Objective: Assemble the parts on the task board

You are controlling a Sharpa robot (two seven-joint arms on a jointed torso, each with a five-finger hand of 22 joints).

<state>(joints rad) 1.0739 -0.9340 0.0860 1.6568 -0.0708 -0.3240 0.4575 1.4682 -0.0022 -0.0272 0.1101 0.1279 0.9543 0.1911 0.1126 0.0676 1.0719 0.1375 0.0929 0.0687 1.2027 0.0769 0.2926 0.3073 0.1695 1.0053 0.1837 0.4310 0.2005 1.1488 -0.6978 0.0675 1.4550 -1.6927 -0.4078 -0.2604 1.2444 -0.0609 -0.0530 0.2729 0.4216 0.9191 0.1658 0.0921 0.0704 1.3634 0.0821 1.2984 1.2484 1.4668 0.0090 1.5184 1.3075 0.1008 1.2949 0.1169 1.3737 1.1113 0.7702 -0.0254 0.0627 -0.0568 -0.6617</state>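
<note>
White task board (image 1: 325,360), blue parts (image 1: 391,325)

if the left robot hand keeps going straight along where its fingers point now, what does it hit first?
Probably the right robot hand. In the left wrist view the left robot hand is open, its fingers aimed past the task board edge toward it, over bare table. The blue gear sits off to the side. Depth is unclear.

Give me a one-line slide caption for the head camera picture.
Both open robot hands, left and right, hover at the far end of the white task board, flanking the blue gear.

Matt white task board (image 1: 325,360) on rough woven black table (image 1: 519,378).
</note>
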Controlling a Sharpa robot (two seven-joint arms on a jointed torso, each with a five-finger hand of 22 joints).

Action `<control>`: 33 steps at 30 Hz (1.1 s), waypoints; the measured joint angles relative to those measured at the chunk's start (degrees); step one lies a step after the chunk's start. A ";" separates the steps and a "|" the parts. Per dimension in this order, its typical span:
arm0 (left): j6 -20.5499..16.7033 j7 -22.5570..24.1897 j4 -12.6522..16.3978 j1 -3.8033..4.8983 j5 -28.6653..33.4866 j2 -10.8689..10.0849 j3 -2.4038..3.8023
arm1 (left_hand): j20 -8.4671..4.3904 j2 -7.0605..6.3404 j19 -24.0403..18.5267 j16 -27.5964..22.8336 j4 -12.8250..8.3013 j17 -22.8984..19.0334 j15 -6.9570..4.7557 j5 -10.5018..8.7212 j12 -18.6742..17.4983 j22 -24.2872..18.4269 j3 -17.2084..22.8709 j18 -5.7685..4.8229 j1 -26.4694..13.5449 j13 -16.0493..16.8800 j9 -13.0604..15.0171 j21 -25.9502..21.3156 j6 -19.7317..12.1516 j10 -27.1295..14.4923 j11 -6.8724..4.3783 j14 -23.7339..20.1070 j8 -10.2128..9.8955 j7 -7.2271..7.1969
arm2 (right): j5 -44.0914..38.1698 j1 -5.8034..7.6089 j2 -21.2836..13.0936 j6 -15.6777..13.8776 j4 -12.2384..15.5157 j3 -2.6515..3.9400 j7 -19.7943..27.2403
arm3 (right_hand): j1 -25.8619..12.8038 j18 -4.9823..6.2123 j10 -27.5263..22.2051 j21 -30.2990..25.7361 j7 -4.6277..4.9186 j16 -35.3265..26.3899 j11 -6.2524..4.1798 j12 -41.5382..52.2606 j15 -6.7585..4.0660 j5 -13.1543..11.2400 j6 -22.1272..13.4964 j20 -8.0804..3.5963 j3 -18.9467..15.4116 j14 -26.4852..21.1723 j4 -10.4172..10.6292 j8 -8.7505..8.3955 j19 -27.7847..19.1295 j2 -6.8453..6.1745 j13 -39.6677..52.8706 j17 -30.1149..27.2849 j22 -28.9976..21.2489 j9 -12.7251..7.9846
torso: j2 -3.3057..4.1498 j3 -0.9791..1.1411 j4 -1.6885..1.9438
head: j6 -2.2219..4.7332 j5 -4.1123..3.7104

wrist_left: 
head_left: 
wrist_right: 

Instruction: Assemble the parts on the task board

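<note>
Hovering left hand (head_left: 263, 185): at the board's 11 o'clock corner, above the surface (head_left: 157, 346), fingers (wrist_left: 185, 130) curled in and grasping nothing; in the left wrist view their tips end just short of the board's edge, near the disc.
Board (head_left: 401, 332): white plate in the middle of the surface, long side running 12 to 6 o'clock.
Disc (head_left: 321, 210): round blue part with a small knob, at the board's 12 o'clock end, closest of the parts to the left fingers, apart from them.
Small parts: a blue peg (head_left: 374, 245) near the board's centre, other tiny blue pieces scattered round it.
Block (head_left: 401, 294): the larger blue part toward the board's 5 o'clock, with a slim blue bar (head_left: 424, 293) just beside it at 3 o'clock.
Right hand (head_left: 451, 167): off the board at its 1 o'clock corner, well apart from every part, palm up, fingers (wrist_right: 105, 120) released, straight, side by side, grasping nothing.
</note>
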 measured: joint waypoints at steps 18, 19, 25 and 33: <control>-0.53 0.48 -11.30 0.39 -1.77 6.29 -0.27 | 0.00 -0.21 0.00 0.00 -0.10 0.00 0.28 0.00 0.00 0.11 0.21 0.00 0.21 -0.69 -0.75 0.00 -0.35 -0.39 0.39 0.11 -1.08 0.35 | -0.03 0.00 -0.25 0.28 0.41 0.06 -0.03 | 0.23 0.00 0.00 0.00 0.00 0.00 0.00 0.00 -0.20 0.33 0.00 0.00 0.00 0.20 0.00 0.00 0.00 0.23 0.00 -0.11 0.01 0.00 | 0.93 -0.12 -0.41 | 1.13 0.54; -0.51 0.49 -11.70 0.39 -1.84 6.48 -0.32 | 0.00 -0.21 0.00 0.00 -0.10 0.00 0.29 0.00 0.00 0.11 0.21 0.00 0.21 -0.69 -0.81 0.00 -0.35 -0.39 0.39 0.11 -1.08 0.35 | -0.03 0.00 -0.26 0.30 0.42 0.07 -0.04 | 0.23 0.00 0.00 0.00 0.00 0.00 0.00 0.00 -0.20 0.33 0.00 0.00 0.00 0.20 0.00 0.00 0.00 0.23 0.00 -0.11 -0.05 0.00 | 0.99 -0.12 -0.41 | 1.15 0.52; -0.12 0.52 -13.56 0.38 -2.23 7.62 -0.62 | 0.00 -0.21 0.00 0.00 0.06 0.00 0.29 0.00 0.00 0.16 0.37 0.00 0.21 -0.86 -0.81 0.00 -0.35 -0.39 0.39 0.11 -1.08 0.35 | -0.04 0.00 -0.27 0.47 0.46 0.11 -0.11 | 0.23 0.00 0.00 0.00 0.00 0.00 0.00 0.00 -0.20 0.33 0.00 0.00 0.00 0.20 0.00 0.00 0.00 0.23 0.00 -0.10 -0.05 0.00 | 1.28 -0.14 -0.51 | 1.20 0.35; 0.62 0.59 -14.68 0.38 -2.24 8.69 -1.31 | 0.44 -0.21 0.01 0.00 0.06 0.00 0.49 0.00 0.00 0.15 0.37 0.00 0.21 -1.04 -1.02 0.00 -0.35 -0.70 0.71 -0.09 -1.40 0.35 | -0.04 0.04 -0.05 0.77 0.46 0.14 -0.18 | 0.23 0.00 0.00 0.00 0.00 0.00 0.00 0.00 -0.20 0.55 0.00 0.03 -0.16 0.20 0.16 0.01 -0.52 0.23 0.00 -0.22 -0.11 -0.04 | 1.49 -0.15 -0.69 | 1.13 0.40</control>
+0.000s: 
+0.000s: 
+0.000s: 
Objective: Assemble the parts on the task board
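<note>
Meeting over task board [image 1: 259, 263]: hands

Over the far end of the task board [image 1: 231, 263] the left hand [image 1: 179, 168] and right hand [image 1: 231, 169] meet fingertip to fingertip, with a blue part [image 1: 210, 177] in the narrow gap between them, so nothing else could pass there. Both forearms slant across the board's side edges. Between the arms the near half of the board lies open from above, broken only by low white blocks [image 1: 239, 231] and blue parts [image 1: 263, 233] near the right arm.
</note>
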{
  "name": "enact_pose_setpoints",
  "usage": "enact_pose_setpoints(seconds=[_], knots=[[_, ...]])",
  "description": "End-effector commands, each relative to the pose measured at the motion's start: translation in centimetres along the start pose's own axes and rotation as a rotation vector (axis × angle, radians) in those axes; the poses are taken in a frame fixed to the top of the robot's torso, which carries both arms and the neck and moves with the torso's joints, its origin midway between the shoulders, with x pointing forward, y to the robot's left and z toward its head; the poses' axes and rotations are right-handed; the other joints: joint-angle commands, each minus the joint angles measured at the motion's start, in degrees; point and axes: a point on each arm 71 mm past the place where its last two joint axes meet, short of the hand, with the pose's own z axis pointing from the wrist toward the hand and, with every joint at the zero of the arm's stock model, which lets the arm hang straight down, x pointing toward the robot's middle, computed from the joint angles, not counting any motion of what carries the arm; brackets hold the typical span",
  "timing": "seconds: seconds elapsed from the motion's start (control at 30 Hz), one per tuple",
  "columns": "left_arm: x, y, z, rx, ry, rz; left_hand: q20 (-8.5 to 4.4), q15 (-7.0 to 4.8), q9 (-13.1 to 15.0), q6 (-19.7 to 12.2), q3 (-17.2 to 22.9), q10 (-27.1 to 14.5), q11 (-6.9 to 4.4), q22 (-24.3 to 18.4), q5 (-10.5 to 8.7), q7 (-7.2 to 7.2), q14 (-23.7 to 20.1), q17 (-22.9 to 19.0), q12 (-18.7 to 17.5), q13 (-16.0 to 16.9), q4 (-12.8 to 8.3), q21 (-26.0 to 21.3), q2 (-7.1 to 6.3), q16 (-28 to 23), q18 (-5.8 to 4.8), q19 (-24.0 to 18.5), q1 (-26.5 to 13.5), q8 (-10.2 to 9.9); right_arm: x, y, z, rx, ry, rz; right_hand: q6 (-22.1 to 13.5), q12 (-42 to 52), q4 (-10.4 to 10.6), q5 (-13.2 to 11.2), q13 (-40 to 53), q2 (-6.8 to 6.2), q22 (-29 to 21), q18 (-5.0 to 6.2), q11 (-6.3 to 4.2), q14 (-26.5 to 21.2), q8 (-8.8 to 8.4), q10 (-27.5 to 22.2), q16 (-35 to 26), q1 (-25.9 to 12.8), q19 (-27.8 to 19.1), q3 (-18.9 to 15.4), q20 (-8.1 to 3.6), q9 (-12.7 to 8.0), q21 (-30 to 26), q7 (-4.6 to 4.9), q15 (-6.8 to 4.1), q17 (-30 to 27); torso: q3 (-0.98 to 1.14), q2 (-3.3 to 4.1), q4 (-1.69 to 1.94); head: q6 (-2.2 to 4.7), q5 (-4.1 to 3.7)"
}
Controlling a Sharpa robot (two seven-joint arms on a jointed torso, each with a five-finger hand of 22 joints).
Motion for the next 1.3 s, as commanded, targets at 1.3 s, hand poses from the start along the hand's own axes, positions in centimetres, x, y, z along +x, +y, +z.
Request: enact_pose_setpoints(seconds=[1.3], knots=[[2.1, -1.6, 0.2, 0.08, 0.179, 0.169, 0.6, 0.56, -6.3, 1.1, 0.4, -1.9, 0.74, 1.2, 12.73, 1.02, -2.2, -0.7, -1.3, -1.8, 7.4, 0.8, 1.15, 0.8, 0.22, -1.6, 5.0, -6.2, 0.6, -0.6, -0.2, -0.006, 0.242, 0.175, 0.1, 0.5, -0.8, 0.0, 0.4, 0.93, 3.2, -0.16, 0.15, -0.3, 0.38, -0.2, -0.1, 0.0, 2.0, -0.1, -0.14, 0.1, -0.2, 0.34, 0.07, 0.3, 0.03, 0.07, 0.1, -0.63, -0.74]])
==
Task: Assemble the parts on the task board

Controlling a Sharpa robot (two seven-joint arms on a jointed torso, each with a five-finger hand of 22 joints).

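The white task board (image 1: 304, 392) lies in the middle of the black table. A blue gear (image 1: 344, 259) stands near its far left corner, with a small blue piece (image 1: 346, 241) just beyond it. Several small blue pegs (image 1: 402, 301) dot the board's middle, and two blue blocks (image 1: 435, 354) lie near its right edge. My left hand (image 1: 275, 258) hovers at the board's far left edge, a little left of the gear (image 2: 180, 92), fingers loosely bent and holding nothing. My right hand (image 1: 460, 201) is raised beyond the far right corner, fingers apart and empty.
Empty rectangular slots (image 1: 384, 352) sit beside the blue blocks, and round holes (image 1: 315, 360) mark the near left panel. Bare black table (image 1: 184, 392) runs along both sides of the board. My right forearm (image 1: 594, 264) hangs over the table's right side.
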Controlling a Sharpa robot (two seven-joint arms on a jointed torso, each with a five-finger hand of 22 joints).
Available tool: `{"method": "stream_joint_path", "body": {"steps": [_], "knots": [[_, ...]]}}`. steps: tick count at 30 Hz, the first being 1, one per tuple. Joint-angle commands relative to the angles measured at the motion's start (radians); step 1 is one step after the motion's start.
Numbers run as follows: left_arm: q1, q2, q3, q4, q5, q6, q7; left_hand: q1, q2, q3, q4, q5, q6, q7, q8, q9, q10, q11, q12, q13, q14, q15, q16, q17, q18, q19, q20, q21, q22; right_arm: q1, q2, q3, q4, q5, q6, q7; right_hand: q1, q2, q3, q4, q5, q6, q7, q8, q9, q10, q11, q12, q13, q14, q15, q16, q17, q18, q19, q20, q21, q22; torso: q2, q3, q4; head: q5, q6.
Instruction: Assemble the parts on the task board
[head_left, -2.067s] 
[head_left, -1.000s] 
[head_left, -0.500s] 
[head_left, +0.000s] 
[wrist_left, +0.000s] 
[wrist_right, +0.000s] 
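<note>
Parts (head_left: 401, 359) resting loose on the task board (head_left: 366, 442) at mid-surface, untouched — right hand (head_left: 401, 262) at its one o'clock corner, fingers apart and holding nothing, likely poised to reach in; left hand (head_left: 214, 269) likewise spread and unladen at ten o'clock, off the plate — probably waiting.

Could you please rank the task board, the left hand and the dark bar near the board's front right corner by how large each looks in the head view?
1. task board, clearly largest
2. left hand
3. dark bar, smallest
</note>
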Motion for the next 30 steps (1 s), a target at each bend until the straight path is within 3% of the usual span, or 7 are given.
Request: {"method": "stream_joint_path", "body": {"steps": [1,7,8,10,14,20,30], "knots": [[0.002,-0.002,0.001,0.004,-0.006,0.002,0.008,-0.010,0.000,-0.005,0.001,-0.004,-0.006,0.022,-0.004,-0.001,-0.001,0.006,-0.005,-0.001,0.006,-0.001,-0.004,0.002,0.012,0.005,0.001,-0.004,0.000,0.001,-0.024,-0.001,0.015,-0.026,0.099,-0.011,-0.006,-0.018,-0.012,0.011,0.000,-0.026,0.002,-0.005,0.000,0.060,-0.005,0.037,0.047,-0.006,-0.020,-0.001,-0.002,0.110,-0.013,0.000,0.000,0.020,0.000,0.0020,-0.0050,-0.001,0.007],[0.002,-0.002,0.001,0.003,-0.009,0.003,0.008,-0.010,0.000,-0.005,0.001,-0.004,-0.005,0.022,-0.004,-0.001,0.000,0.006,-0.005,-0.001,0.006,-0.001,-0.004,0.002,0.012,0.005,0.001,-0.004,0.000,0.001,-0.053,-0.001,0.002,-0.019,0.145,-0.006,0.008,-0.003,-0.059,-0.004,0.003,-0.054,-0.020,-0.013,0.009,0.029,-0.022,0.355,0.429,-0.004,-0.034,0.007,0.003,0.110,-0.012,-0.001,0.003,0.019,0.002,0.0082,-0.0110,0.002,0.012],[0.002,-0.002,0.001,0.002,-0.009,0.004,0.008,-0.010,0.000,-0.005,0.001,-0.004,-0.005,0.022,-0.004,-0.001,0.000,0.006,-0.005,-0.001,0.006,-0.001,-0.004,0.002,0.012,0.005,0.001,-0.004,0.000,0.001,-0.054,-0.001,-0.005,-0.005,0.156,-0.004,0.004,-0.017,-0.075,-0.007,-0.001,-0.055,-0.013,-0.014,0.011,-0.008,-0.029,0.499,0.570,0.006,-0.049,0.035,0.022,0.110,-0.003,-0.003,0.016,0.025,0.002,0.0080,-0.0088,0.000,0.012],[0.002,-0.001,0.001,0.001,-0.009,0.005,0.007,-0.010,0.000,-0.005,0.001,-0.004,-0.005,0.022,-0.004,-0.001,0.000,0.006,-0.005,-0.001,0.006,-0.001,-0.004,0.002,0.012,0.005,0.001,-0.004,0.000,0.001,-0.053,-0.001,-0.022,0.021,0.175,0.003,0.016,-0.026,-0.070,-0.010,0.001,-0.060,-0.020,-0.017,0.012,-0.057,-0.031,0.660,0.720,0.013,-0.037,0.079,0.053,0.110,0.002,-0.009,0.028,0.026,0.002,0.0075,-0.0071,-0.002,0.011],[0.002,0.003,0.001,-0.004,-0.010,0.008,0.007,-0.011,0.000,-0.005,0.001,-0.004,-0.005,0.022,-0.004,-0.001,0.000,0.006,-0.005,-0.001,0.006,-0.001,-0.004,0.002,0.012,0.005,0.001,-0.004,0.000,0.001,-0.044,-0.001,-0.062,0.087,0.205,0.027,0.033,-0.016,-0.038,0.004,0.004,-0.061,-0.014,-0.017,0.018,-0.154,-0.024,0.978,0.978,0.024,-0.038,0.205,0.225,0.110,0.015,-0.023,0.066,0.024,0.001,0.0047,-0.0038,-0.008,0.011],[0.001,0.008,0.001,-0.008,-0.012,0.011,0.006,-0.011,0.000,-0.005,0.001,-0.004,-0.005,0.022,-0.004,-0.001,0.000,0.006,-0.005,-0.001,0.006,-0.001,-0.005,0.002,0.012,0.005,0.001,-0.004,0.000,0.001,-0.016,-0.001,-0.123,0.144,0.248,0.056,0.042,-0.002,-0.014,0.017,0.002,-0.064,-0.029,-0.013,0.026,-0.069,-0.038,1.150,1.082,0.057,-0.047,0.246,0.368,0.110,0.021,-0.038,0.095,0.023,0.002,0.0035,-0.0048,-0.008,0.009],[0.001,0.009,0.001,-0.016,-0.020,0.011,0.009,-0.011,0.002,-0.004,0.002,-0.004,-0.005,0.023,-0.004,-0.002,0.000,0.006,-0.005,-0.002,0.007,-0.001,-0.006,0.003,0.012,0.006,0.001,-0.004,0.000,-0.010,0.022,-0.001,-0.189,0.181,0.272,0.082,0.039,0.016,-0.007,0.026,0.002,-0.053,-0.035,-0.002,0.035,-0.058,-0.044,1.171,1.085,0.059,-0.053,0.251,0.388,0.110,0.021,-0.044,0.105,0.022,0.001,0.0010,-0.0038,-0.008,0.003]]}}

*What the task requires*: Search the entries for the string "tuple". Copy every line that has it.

*Output below*:
  "timing": "seconds: seconds elapsed from the motion's start (control at 30 Hz), one per tuple",
Available tool: `{"method": "stream_joint_path", "body": {"steps": [_], "knots": [[_, ...]]}}`. steps: tick count at 30 Hz, the first being 1, one per tuple. Joint-angle commands relative to the angles measured at the motion's start (radians); step 1 is one step after the motion's start.

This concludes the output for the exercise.